Explainable AI w/Python
Today, I would like to share an AI SoTL paper entitled, “ Explainable Artificial Intelligence with MicroPython: Lightweight Neural Networks for Students’ Deeper Learning” by Klinkhammer (2025) (https://doi.org/10.3991/ijet.v20i04.55567 ).
The author investigates how embedding neural networks into resource-constrained microcontrollers and coding them directly in MicroPython can deepen students’ conceptual grasp of AI fundamentals. Utilizing the open-source framework AI-ANNE which facilitates transferring models from high-level libraries like TensorFlow and Keras to lightweight MicroPython implementations the research compares three instructional conditions:
traditional high-level libraries,
MicroPython in a standard environment, and
MicroPython on microcontrollers.
Statistical analysis using Tukey’s HSD test revealed that students who implemented neural networks from scratch in MicroPython demonstrated significantly higher learning gains than peers using TensorFlow and Keras, regardless of whether microcontrollers were involved. While the use of microcontrollers did not further elevate learning outcomes beyond the MicroPython environment, the hands-on, low-abstraction coding approach clearly supports greater transparency and explainability in AI education by demystifying core operations such as matrix multiplication, weight adjustment, and activation functions.
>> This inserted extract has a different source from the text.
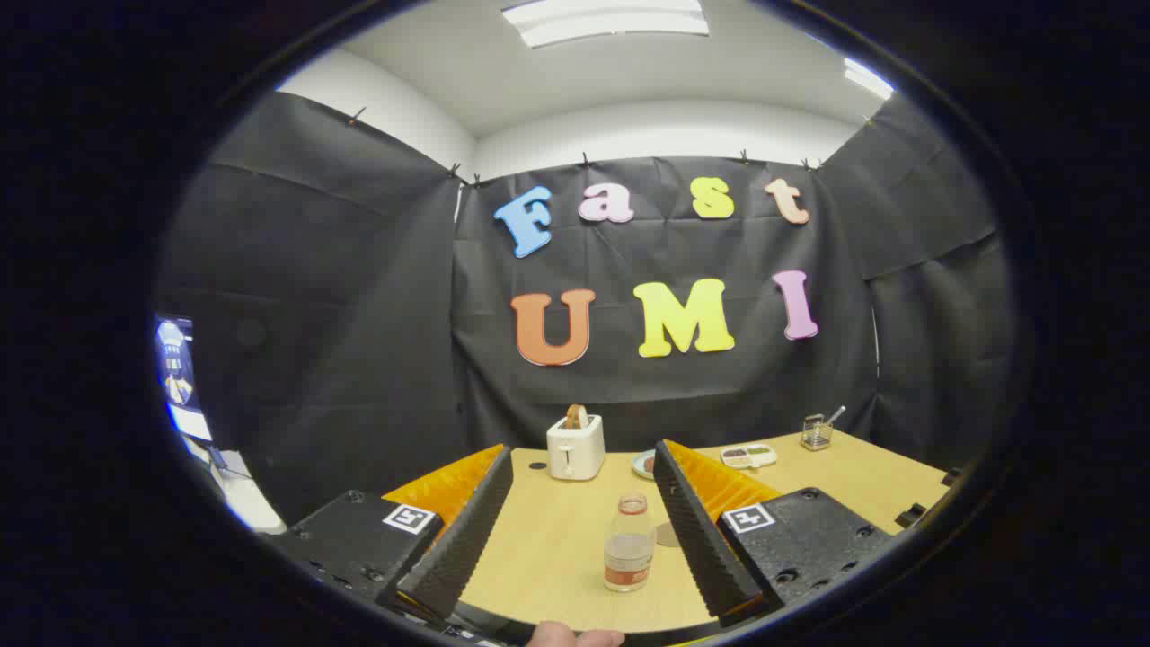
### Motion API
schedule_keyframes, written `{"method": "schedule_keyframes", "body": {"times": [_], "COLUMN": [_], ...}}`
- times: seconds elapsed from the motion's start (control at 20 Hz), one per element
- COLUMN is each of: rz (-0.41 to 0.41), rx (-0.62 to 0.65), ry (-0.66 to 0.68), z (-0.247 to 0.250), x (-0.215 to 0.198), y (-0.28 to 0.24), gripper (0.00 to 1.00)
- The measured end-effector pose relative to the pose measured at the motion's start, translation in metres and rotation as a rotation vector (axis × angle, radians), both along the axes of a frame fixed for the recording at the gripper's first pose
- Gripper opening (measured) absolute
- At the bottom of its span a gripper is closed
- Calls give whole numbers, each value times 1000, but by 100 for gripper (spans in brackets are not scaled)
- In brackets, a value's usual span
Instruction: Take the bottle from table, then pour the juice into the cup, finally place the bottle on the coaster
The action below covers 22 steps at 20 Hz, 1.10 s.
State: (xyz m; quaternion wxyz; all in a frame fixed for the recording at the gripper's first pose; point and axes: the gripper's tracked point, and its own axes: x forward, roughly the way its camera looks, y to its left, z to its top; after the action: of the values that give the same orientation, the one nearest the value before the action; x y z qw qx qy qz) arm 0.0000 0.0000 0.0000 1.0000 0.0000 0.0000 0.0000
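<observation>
The gripper is spread wide with nothing held, and the bottle stands upright on the wooden table between the two fingers, much nearer the right one and apart from both. So the step in hand is taking the bottle, and it seems barely begun. To do it well, the gripper should shift a little to the right so the bottle sits midway between the fingers, then move forward until the pads flank the body below the shoulder, not the narrow capped neck. Closing should be slow and square, as a clear plastic bottle with little liquid is light and likely to tip if one finger lands first. A round coaster lies just behind the bottle, partly hidden by the right finger. A white toaster with a slice in it stands toward the table's far edge, well clear of the approach.
</observation>
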Motion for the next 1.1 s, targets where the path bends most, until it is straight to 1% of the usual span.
{"method": "schedule_keyframes", "body": {"times": [0.1,0.75,1.1], "rz": [10,10,-10], "rx": [-4,-13,-18], "ry": [-4,1,15], "z": [1,-3,-7], "x": [-1,-5,-6], "y": [3,5,3], "gripper": [100,100,100]}}
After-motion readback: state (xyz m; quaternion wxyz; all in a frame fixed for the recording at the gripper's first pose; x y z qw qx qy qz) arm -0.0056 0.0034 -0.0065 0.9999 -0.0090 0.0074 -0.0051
These findings underscore the pedagogical value of reducing abstraction in AI instruction to strengthen understanding of model mechanics and reinforce trust, transparency, and usability in explainable AI contexts.
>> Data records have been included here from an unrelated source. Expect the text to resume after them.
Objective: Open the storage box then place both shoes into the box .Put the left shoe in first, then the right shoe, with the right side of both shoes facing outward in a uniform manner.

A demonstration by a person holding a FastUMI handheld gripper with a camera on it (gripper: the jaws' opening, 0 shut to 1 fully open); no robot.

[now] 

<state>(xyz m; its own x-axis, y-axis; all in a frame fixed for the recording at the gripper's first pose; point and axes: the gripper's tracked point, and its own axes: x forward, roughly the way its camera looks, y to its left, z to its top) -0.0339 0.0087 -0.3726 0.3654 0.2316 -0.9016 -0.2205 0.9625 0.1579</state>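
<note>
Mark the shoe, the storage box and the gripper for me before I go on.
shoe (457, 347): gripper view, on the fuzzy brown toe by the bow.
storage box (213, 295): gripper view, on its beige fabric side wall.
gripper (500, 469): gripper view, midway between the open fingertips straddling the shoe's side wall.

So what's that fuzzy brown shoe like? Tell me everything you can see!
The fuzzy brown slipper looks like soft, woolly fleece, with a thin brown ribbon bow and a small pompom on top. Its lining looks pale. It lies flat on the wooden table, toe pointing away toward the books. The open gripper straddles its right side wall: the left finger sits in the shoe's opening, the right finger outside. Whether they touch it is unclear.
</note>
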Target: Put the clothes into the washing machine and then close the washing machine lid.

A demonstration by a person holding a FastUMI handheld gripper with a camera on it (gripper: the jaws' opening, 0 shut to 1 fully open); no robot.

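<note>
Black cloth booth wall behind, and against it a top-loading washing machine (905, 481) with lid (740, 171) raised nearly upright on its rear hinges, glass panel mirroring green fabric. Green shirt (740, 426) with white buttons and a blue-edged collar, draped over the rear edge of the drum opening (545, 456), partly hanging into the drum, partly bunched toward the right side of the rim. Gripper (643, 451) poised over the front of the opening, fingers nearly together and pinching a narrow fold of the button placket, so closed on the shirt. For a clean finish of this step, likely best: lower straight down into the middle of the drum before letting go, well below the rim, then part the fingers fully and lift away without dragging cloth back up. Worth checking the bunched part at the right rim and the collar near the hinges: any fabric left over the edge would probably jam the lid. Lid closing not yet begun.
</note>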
From a learning-theory standpoint, this study aligns closely with constructionist and experiential learning perspectives, which emphasize learning through making, debugging, and iterating on tangible artifacts. Papert’s (1980) constructionism argues that learners develop deeper understanding when they actively build computational objects that externalize their thinking precisely what occurs when students implement neural networks line-by-line in MicroPython rather than relying on opaque, high-level libraries. Similarly, Dewey’s (1938) theory of experiential learning underscores the role of direct interaction with materials and processes in fostering meaning; coding lightweight neural networks on constrained devices situates learning in concrete problem-solving contexts that demand reflection and inquiry. Kolb’s (1984) experiential learning cycle is also evident, as students move iteratively between concrete coding experiences, reflective observation (examining model behavior), abstract conceptualization (understanding neural network mechanics), and active experimentation (modifying parameters and logic). By intentionally lowering abstraction, the approach supports epistemic agency and sense-making, reinforcing the idea that explainable AI learning is most powerful when students engage with the process of computation rather than merely its outputs.
Reference
Klinkhammer, D. (2025). Explainable AI with MicroPython: Lightweight Neural Networks for students’ deeper learning. International Journal of Emerging Technologies in Learning (iJET), 20(4), 72–80.